I know I should be careful about giving the oxygen of publicity to truly awful ideas, especially during an election campaign, but there is something hideously fascinating about the state of mind behind a new set of proposals recently approved by the State legislature in Kansas (incidentally, where my brother-in-law lives).  Recipients of Temporary Aid to Needy Families are to be limited to a maximum withdrawal of $25 in any one day, which could be tough if they want to buy shoes for children.  Beyond that, a large number of activities will be forbidden to them.  The report on CNN  has a long list of items including

body piercings, massages, spas, tobacco, nail salons, lingerie, arcades, cruise ships or visits to psychics …  spending the funds at theme parks, dog or horse racing tracks, a “sexually oriented business or any retail establishment which provides adult-oriented entertainment in which performers disrobe or perform in an unclothed state for entertainment, or in any business or retail establishment where minors under age 18 are not permitted.”

From other reports it appears that the list also extends to swimming pools, alcohol and cinemas.

So what’s wrong with that?  Three things.  The first is a misunderstanding of what income maintenance payments do.  The whole point of using money for distributing goods is that people get the money and they buy the goods they choose to have, rather than the goods we think they ought to have instead.  If government wants them to have something different, they have the option of providing the goods rather than the money.   The reason why most governments don’t is that they think markets work better.  Not, it seems, in the land of the free.

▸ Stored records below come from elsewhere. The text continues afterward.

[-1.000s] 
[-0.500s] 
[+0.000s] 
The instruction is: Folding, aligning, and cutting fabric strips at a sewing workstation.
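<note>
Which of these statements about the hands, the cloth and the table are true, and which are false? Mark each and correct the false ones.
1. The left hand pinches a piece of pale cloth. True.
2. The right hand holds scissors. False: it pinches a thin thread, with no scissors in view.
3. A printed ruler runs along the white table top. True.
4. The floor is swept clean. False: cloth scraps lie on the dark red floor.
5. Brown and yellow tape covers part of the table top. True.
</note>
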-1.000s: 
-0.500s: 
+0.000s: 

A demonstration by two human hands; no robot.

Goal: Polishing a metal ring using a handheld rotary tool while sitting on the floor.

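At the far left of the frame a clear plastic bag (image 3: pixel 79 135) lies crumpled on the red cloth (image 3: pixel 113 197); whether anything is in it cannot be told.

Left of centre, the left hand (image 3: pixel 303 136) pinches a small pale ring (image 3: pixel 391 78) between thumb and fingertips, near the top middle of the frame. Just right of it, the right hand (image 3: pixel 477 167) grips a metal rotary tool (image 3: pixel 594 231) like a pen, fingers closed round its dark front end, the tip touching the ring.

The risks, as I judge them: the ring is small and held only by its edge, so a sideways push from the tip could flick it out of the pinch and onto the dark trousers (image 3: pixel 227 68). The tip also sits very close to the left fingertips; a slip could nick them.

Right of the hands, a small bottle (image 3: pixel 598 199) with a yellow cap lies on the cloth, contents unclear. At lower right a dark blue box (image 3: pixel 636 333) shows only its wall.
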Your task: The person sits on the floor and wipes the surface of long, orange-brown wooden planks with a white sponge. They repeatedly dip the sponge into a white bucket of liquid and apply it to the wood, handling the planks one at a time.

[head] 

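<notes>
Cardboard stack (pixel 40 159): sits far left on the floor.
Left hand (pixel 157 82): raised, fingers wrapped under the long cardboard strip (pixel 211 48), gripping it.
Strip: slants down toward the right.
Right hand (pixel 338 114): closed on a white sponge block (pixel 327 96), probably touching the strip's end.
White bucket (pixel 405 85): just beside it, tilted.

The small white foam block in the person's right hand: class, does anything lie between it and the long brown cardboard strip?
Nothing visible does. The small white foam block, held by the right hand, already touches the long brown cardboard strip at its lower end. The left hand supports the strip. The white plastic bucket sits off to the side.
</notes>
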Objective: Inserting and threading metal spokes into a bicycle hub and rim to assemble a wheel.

The second problem is a deep contempt for people who receive state benefits – partly punitive, partly puritanical,  a determination to ensure that poor people shouldn’t ever have any entertainments.  Right-wing conservatives have always been concerned with the intrusive ‘nanny state’; this is an extreme example.    The third objection is the presumptuous foolishness of the list.  It’s presumptuous because it assumes that it’s possible for government to control how money is used – it isn’t.  Anything that can be bought and sold can be traded.  It’s foolish because of what it includes, and what it doesn’t.  Children shouldn’t learn to swim? Women shouldn’t buy underwear? Really?

One comment

  1. gwenvaneijk

    Glad you wrote about this afwul policy anyway, I think if it’s beyond just an idea and actual policy then protest by writing about it is very much needed. I just recently blogged (in Dutch) about a proposal of the Rotterdam city council to hand out giftcards only and no money to welfare recipients who need a new refrigerator or the like, for fear that they buy a flatscreen or alcohol in stead, as it is ‘known’, they said, that many people in debt are big spenders. Deep contempt, indeed. Also problematic because if welfare recipients can no longer spend their money how they see fit they can never ‘prove’ that they are responsible about money (of course they shouldn’t have to prove that, but apparently they do) nor disprove the stereotype of the welfare scrounger.